Washington argumenta que tal lacuna regulatória gera concorrência desleal para a indústria e os trabalhadores americanos, além de sustentar a prática do trabalho escravo moderno em cadeias globais de suprimentos. No caso específico do Brasil, a mesma base legal da Seção 301 já havia sido utilizada para justificar uma proposta de tarifa de 25%. Ainda não há definição se as novas sobretaxas de 12,5% serão cumulativas.
A China manifestou oposição às tarifas unilaterais nesta quarta-feira (3) e negou as acusações de uso de trabalho forçado, classificando as alegações de Washington como sem base. O Reino Unido, por sua vez, informou que mantém diálogos com os Estados Unidos e que implementa medidas para combater o trabalho forçado em suas produções domésticas e globais.

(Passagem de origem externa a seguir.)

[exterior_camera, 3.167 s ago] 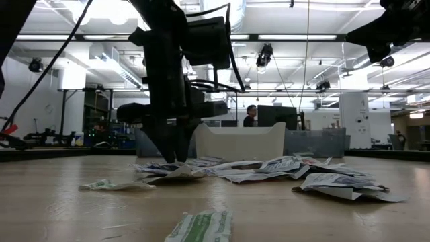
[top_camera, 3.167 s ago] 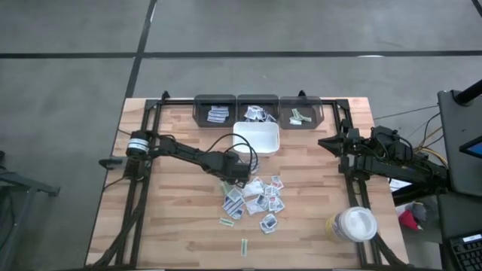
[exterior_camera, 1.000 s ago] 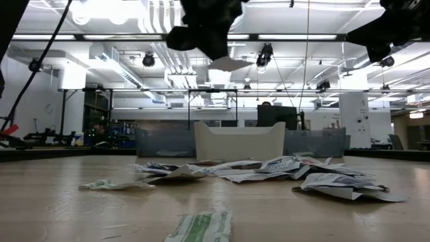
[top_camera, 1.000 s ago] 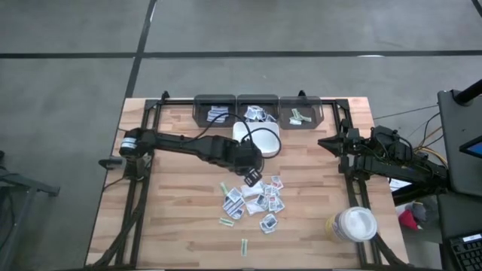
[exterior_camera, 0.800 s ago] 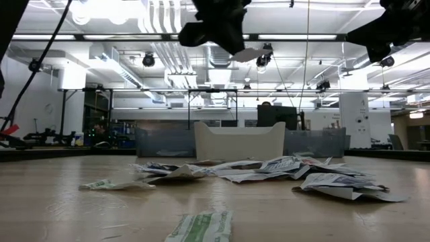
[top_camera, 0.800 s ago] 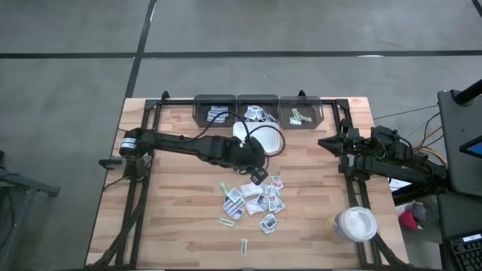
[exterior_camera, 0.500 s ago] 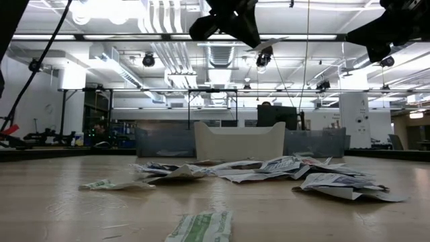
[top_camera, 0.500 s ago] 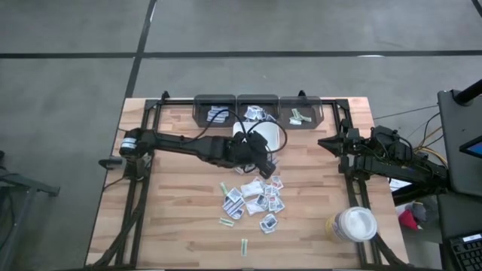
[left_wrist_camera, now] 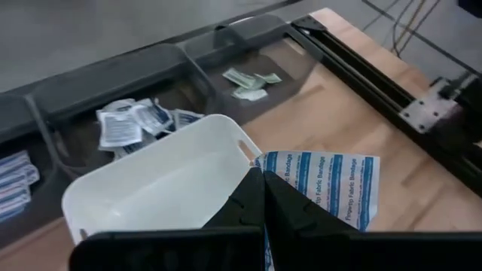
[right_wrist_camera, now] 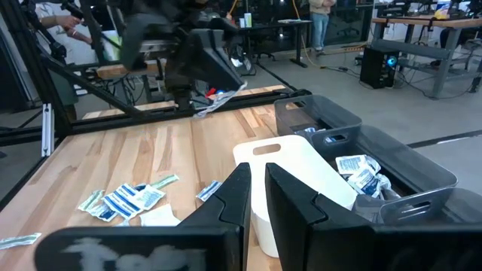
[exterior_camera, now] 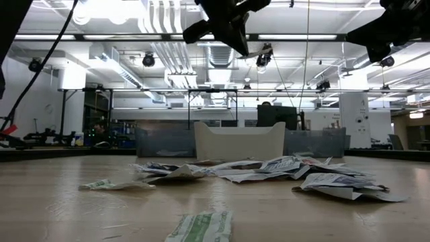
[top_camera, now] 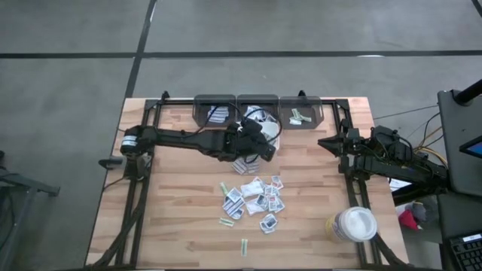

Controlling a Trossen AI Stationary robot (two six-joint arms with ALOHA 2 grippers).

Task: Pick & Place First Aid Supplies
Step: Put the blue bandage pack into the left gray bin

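Observation:
My left gripper (left_wrist_camera: 263,177) is shut on a white packet with blue stripes (left_wrist_camera: 324,184). It hangs high over the near right corner of the white tray (left_wrist_camera: 151,188), also seen in the high view (top_camera: 256,147). Several more first aid supplies lie in a loose pile (top_camera: 256,197) on the wooden table, and two pale strips (top_camera: 244,245) lie nearer the front edge. My right gripper (top_camera: 325,141) waits at the table's right side. Its fingers (right_wrist_camera: 256,188) stand a narrow gap apart with nothing between them. My left gripper pinches the blue-striped packet between its two fingers at one short edge (left_wrist_camera: 268,164). The fingers come slanting from the table's near left. The packet juts out sideways from the fingertips, roughly flat, lifted clear beside the tray's handle corner.
Three dark bins (top_camera: 215,111) (top_camera: 257,111) (top_camera: 300,111) line the far edge behind the tray, each holding a few packets. A round white-lidded jar (top_camera: 352,224) stands at the near right. Black frame rails (top_camera: 348,162) run along both sides.
My left gripper has carried the striped packet up and toward the table's far edge, from above the pile to the white tray's near right corner. It has stayed shut on the packet, which has kept clear of the table.

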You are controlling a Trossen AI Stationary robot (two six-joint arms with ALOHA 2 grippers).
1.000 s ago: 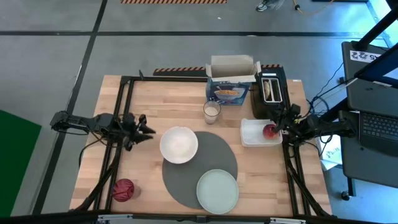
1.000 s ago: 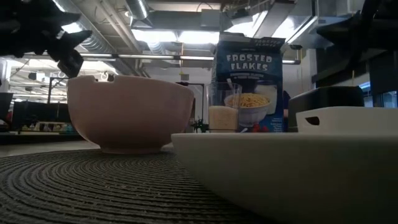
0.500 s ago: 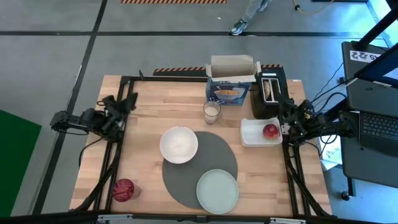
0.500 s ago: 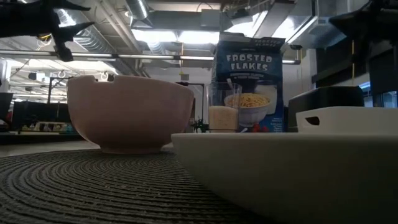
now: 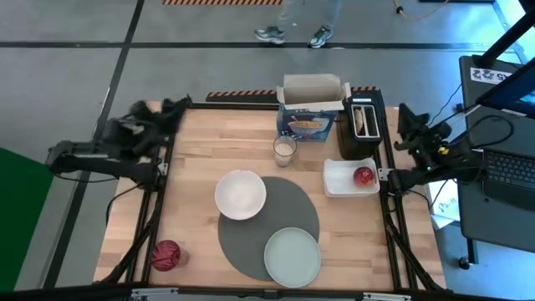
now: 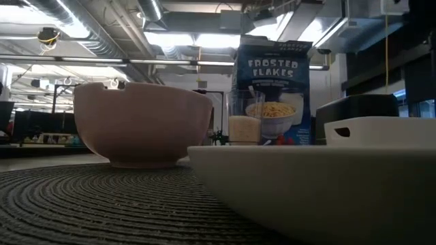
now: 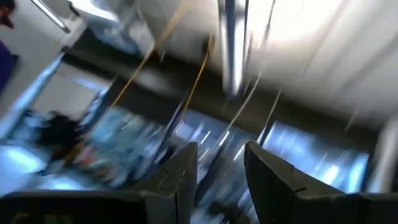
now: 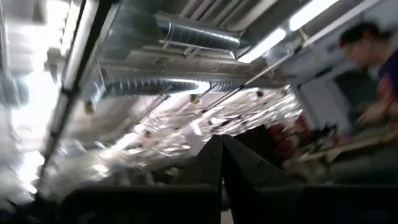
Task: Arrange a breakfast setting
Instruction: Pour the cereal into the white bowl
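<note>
The wooden surface (image 5: 201,150) carries the setting items. At the near left corner lies a red apple (image 5: 165,255), apart from everything else. Near centre, the round dark-grey mat (image 5: 251,230) holds the pale-green plate (image 5: 292,256) on its near right edge. The white bowl (image 5: 241,194) sits at the mat's far left edge, partly over it. In the low view the plate (image 6: 320,190) fills the near right and the bowl (image 6: 142,122) stands behind it on the woven mat (image 6: 82,204).

Right of the mat, the white rectangular tray (image 5: 344,186) holds a second red apple (image 5: 363,176). Farther back, the small glass of milk (image 5: 285,150) stands near the centre of the surface. Just behind it is the blue cereal box (image 5: 311,104), flaps open. The black toaster (image 5: 363,125) stands to the right of the box, with a bagel half (image 5: 361,119) in its slot.

The left gripper (image 5: 159,113) is raised over the far left corner of the surface. Its fingers (image 7: 180,180) stand narrowly apart and hold nothing. The right gripper (image 5: 410,121) is raised beyond the right edge, level with the toaster. Its fingers (image 8: 214,165) are pressed together and empty.

A person's feet (image 5: 292,35) show on the floor beyond the far edge.
</note>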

A proposta americana não está em vigor. O governo dos EUA abrirá prazo para contribuições públicas até 6 de julho e realizará audiências no dia 7 de julho antes de decidir pela implementação das tarifas.
No cenário financeiro, as bolsas asiáticas apresentaram desempenho misto. O índice Hang Seng, em Hong Kong, recuou 1,6%, enquanto as bolsas da China continental registraram alta, com o CSI300 subindo 0,5% e o índice de Xangai avançando 0,2%. O setor de semicondutores teve ganhos impulsionados pela demanda por inteligência artificial.

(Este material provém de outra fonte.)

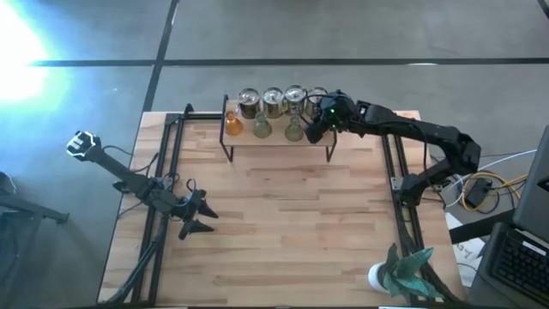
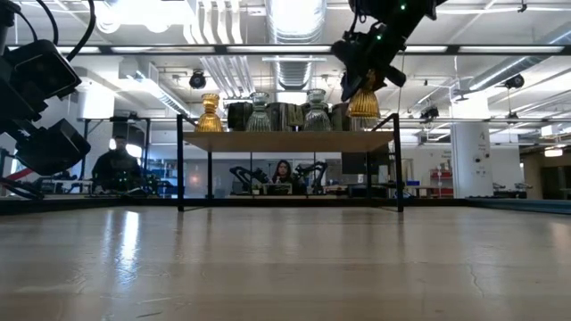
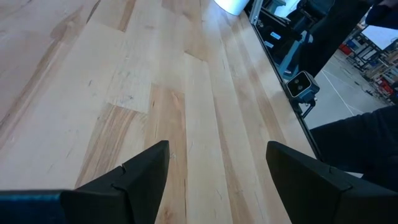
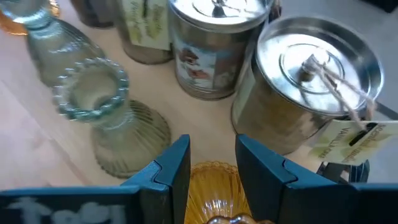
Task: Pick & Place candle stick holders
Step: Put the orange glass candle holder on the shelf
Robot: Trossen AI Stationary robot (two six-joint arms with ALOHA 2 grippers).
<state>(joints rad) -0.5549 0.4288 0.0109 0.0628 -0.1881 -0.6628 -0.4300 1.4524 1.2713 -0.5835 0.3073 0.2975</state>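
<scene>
My right claw (image 2: 366, 85) is squeezed shut on an orange glass candle holder (image 2: 363, 103), hanging just above the right end of the little shelf (image 1: 279, 137) near the top middle of the overhead picture, because that looks like the last free spot in the front row. The other holders, like the silver cans (image 1: 273, 102), sit there already. My left claw (image 1: 194, 215) waits open at the lower left, holding nothing, out of the way.

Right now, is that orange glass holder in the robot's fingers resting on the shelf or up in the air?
In the air. The right gripper holds the amber holder, whose base hangs just above the shelf.
</scene>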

Paralelamente às tensões comerciais, o setor de serviços chinês registrou em maio o crescimento mais forte em três meses, resultado da melhora na demanda externa e de novos negócios. Com base na exposição ao setor tecnológico e nas perspectivas de crescimento, o Goldman Sachs manteve a visão positiva sobre as ações chinesas A-share.